“What Must I Do About this Current Racial Chaos: A Brief Note to My White American Friends”
A lot of you, my white American friends, have messaged me and asked for book recommendations to understand the current racial crisis in the American society. I’m happy to know that you are committed to taking some radical steps to create another country in this place and improve the human condition, especially race relations and the condition of Black people and people of color in the American society. Yet remember this, friends: America has always had a racial crisis since the beginning. We just didn’t want to talk about it or admit it altogether. The American society is, in fact, a racial crisis and was born in racial bloodshed and genocide. This is the first historical truth in the American memory and archive that must be acknowledged toward better race relations and freedom. The suggested texts below try to look at America’s long-overdue racial trauma from multiple perspectives and with an interdisciplinary lens. In closing, I make some propositions to contribute toward the common good and human flourishing.
- “Stamped from the Beginning” by Ibram X. Kendi
- “How to Be Anti-Racist” by Ibram X. Kendi
- “The Color of Compromise” by Jemar Tisby
- “Just Mercy” by Bryan Stevenson
- “White Fragility” by Robin DiAngelo
- “The Color of Law” by Richard Rothstein
- “Raising White Kids” by Jennifer Harvey
- “Why Are All The Black Kids Sitting Together in the Cafeteria?” by Beverly Tatum
- “So You Want To Talk About Race” by Ijeoma Oluo
- “White Rage” by Carol Anderson
Finally, let me say this to you, friends! Books are great resources to help us think about difficult and complex issues in society; yet they are inadequate without you being actional toward change. In other words, don’t just read good books and do nothing positive about what you’ve learned from them! Cement the life of the mind with some good actions (praxis) that will radically transform your community and this country. Remember this! Radical transformation and the process of conscientization must begin with YOU. Here are a few things you can undertake to change yourself and this country.

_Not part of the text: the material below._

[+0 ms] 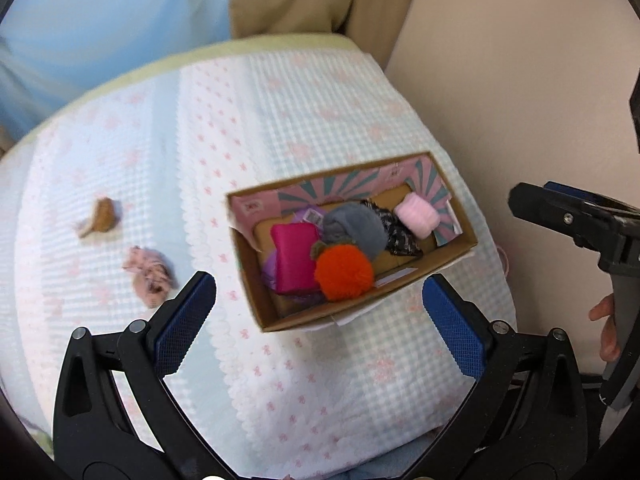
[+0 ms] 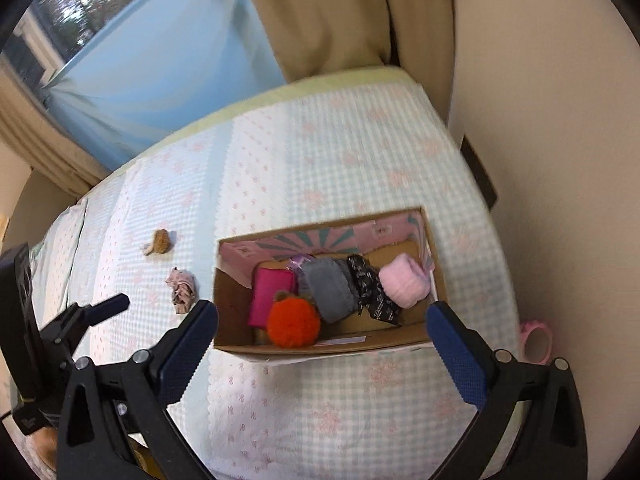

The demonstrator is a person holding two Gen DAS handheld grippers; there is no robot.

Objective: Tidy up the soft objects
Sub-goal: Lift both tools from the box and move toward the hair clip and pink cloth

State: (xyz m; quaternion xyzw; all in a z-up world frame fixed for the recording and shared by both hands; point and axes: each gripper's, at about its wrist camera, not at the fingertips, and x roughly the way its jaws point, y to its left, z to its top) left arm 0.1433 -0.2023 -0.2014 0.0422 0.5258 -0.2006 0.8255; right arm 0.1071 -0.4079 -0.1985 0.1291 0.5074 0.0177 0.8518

- Be an ally for justice and Black lives by holding the Police force, the Judicial system, and the Prison system in this country morally and legally accountable. Remember systems are created, maintained, and enforced by human agents. If you’re white or a person of European descent in this country, consider this hard truth: these systems are in place to protect you. You have “white privileges” and “white blessings,” as compared to the way these systems and institutions disfranchize and (mis-)treat Black people and people of color. You should also acknowledge that your white privileges and white blessings are not only systemic and structural; they’re pervasive in all spheres and areas in this country: the economy, education, family, sports, leadership, church, politics, healthcare, higher learning, housing, ownership, history, military, lifestyle, fashion, etc.
- Fight injustice and racism wherever you are and in all places. This requires the process of reassessing your personal values, interests, and judgments as an individual and an ally for truth and justice. You must recognize that non-White and European people have human rights, black rights, for example. Those rights must be protected and defended at the threat of racial injury and all forms and manifestations of injustice.
- Do acts of compassion and kindness toward the vulnerable, especially people of color. There’s a difference between paternalism and the practice of intentional compassion. You must reject the former; an attitude of paternalism not only will hold back progress. It will give you too much power over the individual or/and the community you are helping. Paternalism may lead to manipulation and abuse. It will hinder your own much-needed self transformation and spoil all the good fruits in the basket.
- Do not compromise justice and human dignity when it pertains to engaging and treating non-White people. Justice is a complex and wide-ranging concept. Its various aspects include legal, economic, political, racial, religious, linguistic, and cultural justice. To practice holistic justice will entail your consideration of all these relationships. You must understand that every person is a human being and that human dignity is an intrinsic quality in all individuals and all races, sexes, and ethinic groups. To compromise justice because the individual is not white or European descent is to deny that person (or that community or racial/ethnic group) of his or her most fundamental human characteristic: dignity.
- Repent and forgive, and be an agent of reconciliation and an ambassador for peace. Unfortunately, the solution to our current racial wound and other complentary crises in this country will involve a long process of recovery. We cannot create another nation untill we learn how to repent of our racial sins and our acts of compromising injustice and violence toward the vulnerable and people of color, especially Black and African American people. Repentance should accompany forgiveness, and genuine forgiveness in the context of this political state would urge the process of reparation. Reparation is not only necessary for political stability and internal, and social justice; it is imperative for economic justice and the practice of these three inseparable virtues: repentance, forgiveness, and justice.
- Be a learner and a good listener, and always try to reform yourself in the process of change; remember that change is always a possibility and the possibility for change always begins in your community and with YOU.
- If you’re a person of faith, seek the face and will of God in all of these things through prayer and fasting. One of the central characteristics of God is lovingkindness, which simply means his disposition to practice justice and defend the cause of the weak. God is always in solidarity with the oppressed. As a result, he has called his creation and those who believe and love him to do justice, show compassion to the poor, and defend the vulnerable in society.